Will your results differ from using free weights?
Expect band resistance to feel a little different than using free weights. But adjusting to them does not take long at all. And when you do, your muscle fiber won’t know the difference between bands and free weights. This is not meant to slam dumbbells and barbells. Free weights are the gold standard. Yet in some ways bands actually have the edge. As mentioned above, they are so compact they are practically invisible. Storing them in a small drawer is easy. Compare that with having to find a spot for an exercise machine or barbells in a bedroom or elsewhere in the house. Another advantage over even free weights has to do with gravity. When you lift free weights gravity plays a role. With bands, however, the tension is constant, which tends to be easier on your joints. Seniors, especially, often prefer bands because of this. When you try them you will feel the difference right away.
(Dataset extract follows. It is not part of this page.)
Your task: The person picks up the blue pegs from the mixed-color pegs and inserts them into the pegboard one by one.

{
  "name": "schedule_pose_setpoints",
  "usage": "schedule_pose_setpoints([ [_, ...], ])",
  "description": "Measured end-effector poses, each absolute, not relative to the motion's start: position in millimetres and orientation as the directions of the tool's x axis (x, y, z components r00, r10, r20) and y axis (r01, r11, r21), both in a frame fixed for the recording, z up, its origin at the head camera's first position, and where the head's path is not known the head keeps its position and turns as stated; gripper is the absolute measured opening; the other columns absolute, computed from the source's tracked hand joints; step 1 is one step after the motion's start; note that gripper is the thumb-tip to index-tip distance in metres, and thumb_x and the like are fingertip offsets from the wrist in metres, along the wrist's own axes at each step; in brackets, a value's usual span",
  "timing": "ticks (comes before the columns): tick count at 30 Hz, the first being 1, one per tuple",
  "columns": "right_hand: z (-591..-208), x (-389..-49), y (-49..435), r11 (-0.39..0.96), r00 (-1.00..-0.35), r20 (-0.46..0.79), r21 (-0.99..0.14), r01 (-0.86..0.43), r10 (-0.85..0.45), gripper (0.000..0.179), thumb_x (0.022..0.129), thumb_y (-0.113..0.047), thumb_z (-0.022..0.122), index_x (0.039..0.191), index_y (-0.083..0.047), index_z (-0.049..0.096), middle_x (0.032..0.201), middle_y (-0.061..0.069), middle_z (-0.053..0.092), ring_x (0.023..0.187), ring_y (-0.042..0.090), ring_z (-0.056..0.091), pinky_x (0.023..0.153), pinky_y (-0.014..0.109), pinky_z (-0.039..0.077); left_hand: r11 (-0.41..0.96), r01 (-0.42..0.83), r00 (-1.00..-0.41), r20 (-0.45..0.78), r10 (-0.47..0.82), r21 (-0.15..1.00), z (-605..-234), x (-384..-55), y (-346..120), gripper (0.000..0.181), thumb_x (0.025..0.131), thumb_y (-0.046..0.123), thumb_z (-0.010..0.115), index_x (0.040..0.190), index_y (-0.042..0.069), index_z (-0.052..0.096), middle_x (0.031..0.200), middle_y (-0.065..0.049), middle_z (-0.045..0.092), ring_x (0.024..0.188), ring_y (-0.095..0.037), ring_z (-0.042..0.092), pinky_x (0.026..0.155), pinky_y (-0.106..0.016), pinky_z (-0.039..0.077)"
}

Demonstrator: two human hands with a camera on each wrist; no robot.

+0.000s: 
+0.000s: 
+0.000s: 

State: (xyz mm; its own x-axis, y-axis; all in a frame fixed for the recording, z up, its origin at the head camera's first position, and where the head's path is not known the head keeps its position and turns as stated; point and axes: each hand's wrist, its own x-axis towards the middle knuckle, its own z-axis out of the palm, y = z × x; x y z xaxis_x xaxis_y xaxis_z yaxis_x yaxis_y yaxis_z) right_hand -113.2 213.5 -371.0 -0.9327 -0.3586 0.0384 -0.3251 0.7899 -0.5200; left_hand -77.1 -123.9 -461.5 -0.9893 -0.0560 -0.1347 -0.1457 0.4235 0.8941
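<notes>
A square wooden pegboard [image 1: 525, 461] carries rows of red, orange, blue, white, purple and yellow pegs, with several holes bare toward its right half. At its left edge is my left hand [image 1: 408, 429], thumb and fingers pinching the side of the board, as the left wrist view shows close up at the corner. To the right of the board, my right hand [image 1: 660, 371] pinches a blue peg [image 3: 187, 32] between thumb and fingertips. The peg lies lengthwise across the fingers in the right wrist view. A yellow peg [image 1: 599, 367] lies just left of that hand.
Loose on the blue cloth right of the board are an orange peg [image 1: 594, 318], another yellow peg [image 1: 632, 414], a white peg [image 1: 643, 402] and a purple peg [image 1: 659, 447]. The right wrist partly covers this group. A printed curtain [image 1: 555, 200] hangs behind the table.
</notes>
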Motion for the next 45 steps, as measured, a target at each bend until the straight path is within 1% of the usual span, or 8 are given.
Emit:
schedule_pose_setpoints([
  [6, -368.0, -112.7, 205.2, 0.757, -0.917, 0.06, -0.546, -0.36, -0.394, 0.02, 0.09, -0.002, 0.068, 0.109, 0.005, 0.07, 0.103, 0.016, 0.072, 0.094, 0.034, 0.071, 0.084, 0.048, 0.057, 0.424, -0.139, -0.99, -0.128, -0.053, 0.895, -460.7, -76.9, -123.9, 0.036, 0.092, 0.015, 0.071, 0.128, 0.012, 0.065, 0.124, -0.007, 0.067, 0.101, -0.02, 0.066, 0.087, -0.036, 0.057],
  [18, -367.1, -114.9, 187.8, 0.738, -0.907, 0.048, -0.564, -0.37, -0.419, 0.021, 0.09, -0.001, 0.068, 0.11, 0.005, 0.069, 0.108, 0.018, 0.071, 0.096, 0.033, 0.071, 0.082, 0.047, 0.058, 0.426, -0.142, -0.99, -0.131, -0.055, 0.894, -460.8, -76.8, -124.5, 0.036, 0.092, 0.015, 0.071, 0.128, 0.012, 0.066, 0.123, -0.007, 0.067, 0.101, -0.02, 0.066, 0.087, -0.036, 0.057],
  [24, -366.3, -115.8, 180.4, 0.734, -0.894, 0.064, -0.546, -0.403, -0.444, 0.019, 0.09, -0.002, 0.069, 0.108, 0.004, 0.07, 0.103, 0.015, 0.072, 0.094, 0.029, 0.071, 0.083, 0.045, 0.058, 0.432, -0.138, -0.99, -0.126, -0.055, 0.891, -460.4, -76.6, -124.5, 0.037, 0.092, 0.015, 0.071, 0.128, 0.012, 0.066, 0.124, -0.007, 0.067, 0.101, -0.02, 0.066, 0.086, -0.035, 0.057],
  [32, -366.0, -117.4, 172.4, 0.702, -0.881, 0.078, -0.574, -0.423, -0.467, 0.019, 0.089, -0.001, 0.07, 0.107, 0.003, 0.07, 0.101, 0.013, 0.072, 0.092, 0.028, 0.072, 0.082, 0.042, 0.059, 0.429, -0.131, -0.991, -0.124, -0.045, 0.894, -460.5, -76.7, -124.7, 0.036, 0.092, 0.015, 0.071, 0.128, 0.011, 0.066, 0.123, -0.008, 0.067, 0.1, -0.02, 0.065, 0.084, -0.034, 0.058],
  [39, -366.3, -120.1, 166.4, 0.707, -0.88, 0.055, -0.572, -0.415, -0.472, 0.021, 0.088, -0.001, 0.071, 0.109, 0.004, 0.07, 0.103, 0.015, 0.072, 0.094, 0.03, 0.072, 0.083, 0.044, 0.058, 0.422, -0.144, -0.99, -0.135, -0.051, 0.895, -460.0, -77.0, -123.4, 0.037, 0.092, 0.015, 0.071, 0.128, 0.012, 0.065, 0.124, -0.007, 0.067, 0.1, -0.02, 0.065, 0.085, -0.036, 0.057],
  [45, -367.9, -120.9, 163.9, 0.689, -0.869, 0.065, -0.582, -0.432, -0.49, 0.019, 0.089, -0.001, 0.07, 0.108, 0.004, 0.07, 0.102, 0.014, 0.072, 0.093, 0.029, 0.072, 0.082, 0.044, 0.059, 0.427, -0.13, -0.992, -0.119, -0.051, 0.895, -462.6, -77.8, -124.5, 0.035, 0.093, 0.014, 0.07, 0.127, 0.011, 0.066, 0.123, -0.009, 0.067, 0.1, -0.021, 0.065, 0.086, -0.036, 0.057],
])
Seniors are not the only ones who like bands. Many top amateur and
professional athletes use them. Former pro-football star Terrell Owens
is a bands advocate. A Wall Street Journal article and video of Owens’ workout showed him using bands as his primary equipment.
What to look for . . .
Generally, the bands are color-coded according to the resistance level, ranging from very-light resistance to light, medium, heavy, and extra-heavy. Most companies also indicate on each band the resistance equivalent measured in pounds. I don't know what formula they use to determine the pound measurements.
Experience with the bands I have used
is that they provide more resistance than the pounds indicated. However,
I find this unimportant. You quickly learn which bands, or
combinations, offer the resistance you want on any exercise. A beginner,
of course, starts with light resistance and works up in the same
progressive method used with free weights. The already fit and strong
person may attach more than one band to the handles for added
resistance. Add more than one of the heavy resistance bands to the
handles and, believe me, you will be challenged.
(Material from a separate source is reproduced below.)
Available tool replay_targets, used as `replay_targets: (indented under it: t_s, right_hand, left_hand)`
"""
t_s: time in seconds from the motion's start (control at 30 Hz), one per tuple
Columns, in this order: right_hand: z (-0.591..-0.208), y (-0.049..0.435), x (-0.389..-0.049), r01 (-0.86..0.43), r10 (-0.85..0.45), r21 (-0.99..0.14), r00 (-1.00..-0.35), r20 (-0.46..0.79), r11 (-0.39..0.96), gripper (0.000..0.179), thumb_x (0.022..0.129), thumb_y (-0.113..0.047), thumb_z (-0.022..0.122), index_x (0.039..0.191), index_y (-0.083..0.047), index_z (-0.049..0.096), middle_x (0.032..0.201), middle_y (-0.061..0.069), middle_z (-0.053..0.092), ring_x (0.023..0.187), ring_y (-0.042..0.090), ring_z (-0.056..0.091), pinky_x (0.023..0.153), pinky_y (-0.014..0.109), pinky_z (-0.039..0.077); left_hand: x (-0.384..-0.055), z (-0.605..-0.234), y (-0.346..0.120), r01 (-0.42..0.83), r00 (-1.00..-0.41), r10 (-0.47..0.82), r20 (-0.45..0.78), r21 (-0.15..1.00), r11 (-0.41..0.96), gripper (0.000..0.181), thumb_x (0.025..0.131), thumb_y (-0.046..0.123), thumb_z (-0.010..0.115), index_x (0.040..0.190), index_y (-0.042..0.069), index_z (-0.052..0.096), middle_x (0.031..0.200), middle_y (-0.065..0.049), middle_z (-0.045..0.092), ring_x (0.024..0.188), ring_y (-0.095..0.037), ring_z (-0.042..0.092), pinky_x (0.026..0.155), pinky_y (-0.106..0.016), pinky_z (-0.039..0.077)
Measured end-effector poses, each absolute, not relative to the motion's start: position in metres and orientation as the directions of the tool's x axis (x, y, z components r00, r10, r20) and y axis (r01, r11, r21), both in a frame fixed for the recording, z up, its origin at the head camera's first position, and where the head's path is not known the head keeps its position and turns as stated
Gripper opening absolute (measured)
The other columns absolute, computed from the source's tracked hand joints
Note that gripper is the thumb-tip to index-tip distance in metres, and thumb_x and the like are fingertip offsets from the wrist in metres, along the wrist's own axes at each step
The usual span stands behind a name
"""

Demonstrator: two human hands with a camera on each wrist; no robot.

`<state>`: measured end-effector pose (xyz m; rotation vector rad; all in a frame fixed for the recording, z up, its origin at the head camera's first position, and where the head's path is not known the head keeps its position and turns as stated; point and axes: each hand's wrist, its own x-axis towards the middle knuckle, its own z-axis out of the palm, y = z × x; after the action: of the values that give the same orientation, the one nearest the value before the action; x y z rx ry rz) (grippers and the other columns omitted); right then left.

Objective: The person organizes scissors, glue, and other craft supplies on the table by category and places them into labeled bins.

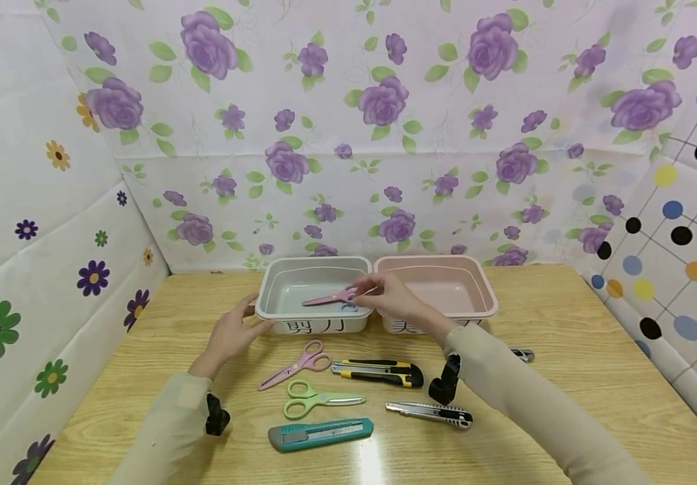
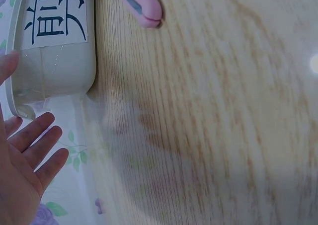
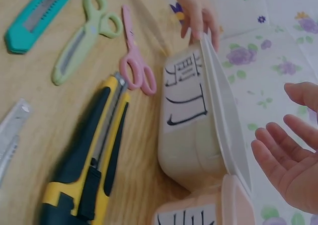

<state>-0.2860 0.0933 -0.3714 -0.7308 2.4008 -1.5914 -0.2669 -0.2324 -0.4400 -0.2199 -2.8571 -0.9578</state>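
Note:
My left hand (image 1: 232,331) is at the left end of the grey-white bin (image 1: 314,316), its thumb against the front rim and its other fingers spread straight. Over the right part of that bin, my right hand (image 1: 392,296) has loosely bent fingers. The right wrist view shows nothing in this hand (image 3: 290,168). Inside the bin lie pink scissors (image 1: 322,299) and something with blue loops (image 1: 349,307), partly hidden by the hand. Before the bin, on the table, are other pink scissors (image 1: 290,370) and green scissors (image 1: 330,399).
A pink bin (image 1: 487,306) stands right of the grey-white one. On the wooden table (image 1: 142,323) lie a yellow-black utility knife (image 1: 378,372), a teal cutter (image 1: 320,434) and a silver cutter (image 1: 429,412). Another cutter (image 1: 524,354) shows partly behind the right sleeve.

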Motion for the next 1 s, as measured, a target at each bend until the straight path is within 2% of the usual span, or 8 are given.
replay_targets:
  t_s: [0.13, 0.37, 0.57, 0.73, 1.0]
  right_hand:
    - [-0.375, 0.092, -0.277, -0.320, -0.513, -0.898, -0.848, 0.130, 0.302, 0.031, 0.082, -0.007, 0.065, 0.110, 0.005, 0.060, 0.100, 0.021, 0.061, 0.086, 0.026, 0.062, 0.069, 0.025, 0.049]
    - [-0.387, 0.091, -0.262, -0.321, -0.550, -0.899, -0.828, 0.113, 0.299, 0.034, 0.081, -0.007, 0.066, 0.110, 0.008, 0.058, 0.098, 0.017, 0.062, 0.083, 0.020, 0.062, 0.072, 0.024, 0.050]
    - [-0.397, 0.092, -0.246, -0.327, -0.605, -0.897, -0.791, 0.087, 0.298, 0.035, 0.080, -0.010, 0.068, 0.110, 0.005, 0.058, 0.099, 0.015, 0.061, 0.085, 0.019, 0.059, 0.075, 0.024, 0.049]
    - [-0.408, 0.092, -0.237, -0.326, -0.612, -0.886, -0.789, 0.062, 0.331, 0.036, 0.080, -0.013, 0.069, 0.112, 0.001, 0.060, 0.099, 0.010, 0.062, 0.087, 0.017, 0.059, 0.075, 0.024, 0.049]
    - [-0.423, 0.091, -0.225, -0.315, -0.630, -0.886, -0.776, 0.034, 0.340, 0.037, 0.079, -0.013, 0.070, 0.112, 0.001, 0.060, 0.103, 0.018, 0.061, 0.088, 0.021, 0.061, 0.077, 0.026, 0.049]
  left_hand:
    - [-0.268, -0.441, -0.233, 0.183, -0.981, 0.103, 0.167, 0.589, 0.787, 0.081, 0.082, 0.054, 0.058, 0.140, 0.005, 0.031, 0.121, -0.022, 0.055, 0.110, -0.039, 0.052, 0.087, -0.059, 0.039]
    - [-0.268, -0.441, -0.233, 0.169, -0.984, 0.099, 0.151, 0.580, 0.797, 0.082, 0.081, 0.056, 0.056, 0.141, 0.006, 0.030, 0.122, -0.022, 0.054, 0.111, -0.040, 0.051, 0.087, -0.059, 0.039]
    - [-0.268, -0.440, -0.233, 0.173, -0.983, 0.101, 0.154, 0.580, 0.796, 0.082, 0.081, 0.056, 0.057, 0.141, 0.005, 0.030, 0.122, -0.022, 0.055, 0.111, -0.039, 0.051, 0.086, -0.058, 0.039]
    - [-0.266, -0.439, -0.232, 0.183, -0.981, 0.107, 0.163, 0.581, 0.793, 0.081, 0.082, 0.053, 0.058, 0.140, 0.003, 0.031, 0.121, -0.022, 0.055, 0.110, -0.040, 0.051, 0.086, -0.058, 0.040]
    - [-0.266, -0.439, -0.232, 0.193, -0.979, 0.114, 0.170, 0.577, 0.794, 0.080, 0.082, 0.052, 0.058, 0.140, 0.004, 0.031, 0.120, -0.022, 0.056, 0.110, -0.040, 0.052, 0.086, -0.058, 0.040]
I recommend buying the accessories such as a door anchor attachment, ankle cuffs, and a strap to wrap around poles. These greatly increase the variety of exercises you can do. As mentioned above, practically any exercise you can do with free weights or machines can be duplicated with bands. Many companies sell complete workout packages that include a variety of resistance level bands and all the accessories at about $100. Single bands run from about $6 to $20, depending on their thickness and resistance level.
In brief, resistance bands are safe, effective, fun to work with, and inexpensive. They can be integrated into free weights routines, used for variety, or as stand alone equipment.